Встрепенувшись, он посмотрел на переписку с Линой. Ее сообщений нет после его отъезда. Она их не удаляла – она их НЕ ПИСАЛА ВОВСЕ. Ему мерещилось, что она отвечает, и вел диалог сам с собой. Больная фантазия создавала впечатление, будто мертвая девушка отвечает ему, рассказывает о своей жизни, делится впечатлениями... И обещает проявить инициативу.
А еще обещает быть с ним ДО КОНЦА.
Наступило просветление, и он вспомнил все то, что произошло в его номере в тот день. Лина действительно пришла, но не раздевалась – по крайней мере, добровольно... Все было не так. Он совершил над ней насилие.
“Закрой глазки, Линочка... Не смотри, что дядя будет делать. Просто будь красивой куколкой... И не кричи”.
Он вспомнил, что снимал все на видео. А видео спрятал в альбоме “Скрытые”.
Не надо было Лине разговаривать с незнакомыми дядями и тем более приходить к ним в гостиничный номер. Святая наивность! У Лины не было такой вот мамочки, которая научит осторожности.
Он не хотел вспоминать. Он сошел с ума. У него провалы в памяти, и он творит невообразимое зло.
...Кончики пальцев играются с блестящим камушком в пупке. Опускаются ниже... Лина вскрикивает и умолкает. Она перепугана насмерть.
“Фетиш... Ты мой фетиш... Расскажешь кому-нибудь, я опубликую эти видео в интернете...”
Он зарычал и затряс головой. С рыданием открыл альбом “Скрытые” и, стараясь не смотреть, удалил все безвозвратно. Встал и на деревянных ногах вошел в подъезд.

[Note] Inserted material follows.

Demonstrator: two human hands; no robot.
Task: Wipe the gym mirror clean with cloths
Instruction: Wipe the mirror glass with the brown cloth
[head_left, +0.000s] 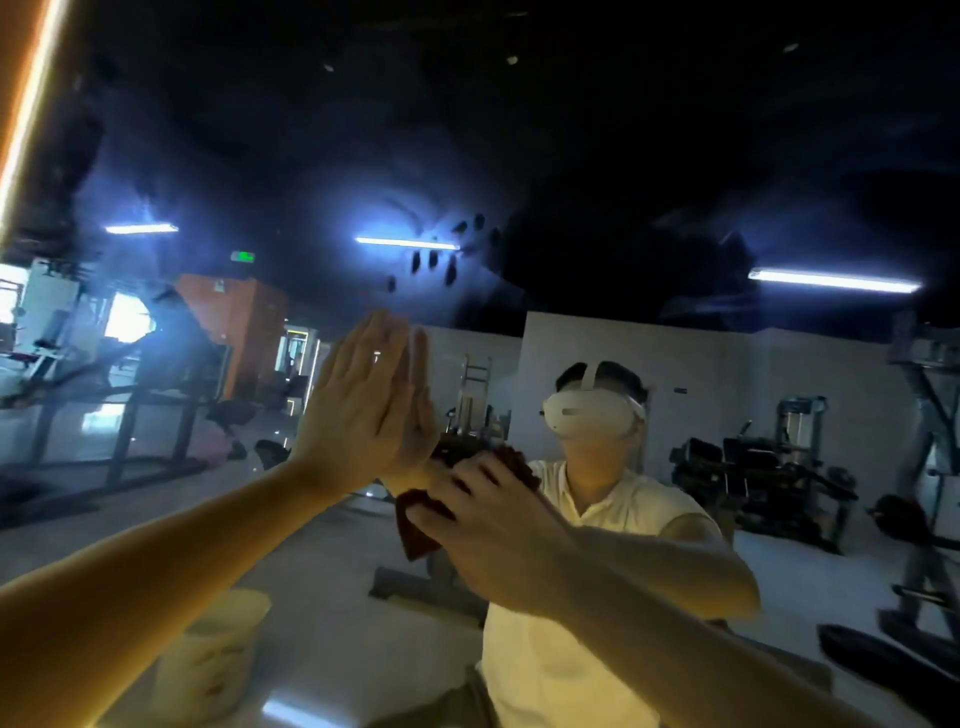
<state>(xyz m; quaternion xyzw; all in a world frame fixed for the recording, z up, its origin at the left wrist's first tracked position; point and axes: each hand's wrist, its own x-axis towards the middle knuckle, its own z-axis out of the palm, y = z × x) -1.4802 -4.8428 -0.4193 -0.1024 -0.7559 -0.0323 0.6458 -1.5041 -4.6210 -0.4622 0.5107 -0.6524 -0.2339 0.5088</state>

Поднялся на лифте до тринадцатого этажа. В доме их было пятнадцать, он жил на шестом. Вышел из лифта и подошел к окну на лестничной площадке. Оно было приоткрыто. Не обращая внимания на грязный подоконник, взобрался на него сначала коленями, потом выпрямился.
Пикнул телефон.
Он посмотрел. В Телеге пришло сообщение. От Лины.
Он заморгал.
“Иди ко мне, Семен. Ты хочешь быть со мной? Мы будем с тобой до конца”.

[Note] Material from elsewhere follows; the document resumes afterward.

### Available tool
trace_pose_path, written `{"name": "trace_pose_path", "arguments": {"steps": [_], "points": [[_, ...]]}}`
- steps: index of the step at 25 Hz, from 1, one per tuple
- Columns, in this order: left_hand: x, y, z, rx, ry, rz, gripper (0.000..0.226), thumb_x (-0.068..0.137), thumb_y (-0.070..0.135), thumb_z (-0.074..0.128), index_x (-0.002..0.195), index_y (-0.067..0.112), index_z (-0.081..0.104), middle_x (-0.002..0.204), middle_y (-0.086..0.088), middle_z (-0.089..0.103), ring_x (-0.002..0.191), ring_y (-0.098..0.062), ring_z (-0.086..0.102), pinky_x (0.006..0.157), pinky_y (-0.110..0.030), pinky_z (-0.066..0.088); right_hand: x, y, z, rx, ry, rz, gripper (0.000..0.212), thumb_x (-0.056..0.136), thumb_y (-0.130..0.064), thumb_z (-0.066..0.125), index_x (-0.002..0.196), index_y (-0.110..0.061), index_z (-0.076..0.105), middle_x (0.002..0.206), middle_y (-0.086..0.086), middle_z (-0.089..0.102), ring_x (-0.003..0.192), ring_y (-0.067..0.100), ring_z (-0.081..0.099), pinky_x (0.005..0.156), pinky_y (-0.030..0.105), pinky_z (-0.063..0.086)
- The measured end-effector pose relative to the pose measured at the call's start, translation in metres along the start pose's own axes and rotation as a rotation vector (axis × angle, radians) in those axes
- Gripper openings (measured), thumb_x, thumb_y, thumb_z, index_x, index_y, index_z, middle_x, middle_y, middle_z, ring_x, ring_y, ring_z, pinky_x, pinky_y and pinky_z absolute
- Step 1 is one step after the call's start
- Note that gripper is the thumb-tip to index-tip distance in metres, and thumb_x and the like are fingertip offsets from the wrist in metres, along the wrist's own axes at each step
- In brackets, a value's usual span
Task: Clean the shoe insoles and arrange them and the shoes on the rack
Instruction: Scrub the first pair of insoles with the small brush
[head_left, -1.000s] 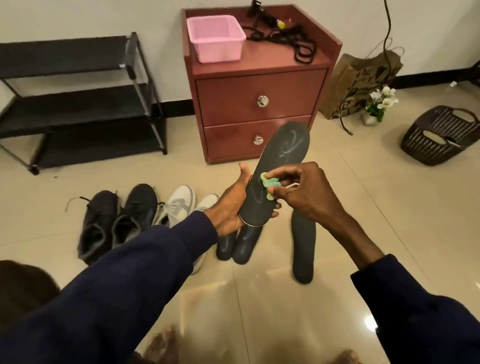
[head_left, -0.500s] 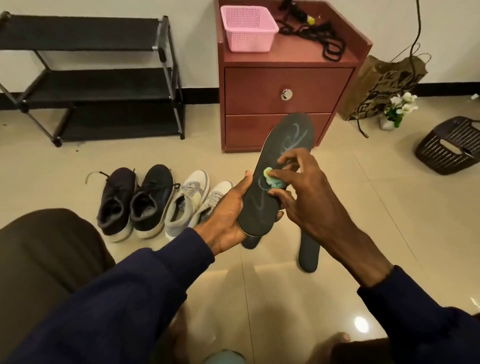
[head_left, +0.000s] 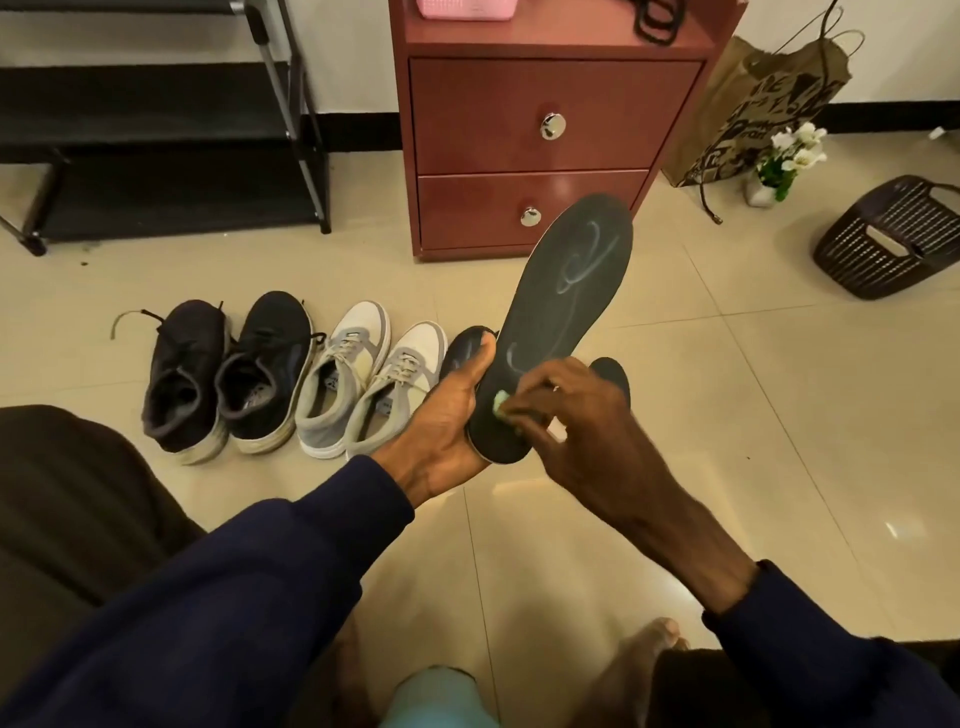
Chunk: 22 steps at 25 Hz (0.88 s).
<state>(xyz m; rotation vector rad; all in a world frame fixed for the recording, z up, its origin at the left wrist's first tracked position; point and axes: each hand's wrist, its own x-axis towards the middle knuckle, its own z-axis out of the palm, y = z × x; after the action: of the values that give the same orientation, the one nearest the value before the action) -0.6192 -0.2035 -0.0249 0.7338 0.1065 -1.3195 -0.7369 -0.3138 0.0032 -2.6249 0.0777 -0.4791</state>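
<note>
My left hand grips the heel end of a dark insole that tilts up and away, with wet streaks on its face. My right hand pinches a small green cloth against the insole near the heel. Two more dark insoles lie on the floor behind my hands, one at the left and one at the right, both mostly hidden. A pair of black shoes and a pair of grey-and-white sneakers stand side by side on the floor. The black shoe rack stands at the far left.
A red-brown two-drawer cabinet stands straight ahead, with a pink basket and black cords on top. A brown paper bag, a small pot of white flowers and a dark woven basket sit at the right. My knees and bare feet fill the bottom edge.
My right hand has slid the green cloth down the insole from its middle toward the heel, leaving wet streaks above. The view has dropped lower and come closer to the floor.
</note>
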Motion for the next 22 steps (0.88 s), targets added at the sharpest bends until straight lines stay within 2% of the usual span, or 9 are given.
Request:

Он уже не думал, мерещится это ему или нет. Неважно.
Волк, которого постоянно дразнят мясом, но которому не дают пожрать, начинает грызть самого себя. И чел со слабой психикой – а сейчас таких навалом – дрочит до потери сознания, а потом может что-нибудь извращенское отчебучить...
Прав Дима, ох как прав...
“Я иду к тебе, Лина”, – написал он и шагнул в пустоту.